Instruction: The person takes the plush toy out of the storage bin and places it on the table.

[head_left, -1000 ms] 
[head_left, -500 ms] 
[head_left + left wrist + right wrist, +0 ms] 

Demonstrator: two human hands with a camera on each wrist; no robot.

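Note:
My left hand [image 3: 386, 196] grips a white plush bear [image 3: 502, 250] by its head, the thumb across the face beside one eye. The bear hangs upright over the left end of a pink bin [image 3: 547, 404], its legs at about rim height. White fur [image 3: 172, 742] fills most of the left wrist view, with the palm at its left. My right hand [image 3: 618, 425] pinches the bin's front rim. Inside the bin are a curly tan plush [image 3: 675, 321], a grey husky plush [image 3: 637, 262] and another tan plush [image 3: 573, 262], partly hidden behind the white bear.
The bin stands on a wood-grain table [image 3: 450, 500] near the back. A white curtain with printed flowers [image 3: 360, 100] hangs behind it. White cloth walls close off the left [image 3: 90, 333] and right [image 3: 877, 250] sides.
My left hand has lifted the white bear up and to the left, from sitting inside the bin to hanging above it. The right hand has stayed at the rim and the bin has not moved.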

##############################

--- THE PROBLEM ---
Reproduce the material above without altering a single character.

--- ANSWER AREA ---
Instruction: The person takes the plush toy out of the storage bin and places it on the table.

[head_left, -1000 ms] 
[head_left, -500 ms] 
[head_left + left wrist + right wrist, +0 ms] 

Demonstrator: two human hands with a camera on each wrist; no robot.

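Note:
My left hand [image 3: 386, 196] grips a white plush bear [image 3: 502, 250] by its head, the thumb across the face beside one eye. The bear hangs upright over the left end of a pink bin [image 3: 547, 404], its legs at about rim height. White fur [image 3: 172, 742] fills most of the left wrist view, with the palm at its left. My right hand [image 3: 618, 425] pinches the bin's front rim. Inside the bin are a curly tan plush [image 3: 675, 321], a grey husky plush [image 3: 637, 262] and another tan plush [image 3: 573, 262], partly hidden behind the white bear.
The bin stands on a wood-grain table [image 3: 450, 500] near the back. A white curtain with printed flowers [image 3: 360, 100] hangs behind it. White cloth walls close off the left [image 3: 90, 333] and right [image 3: 877, 250] sides.
My left hand has lifted the white bear up and to the left, from sitting inside the bin to hanging above it. The right hand has stayed at the rim and the bin has not moved.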

The output above is complete as it stands.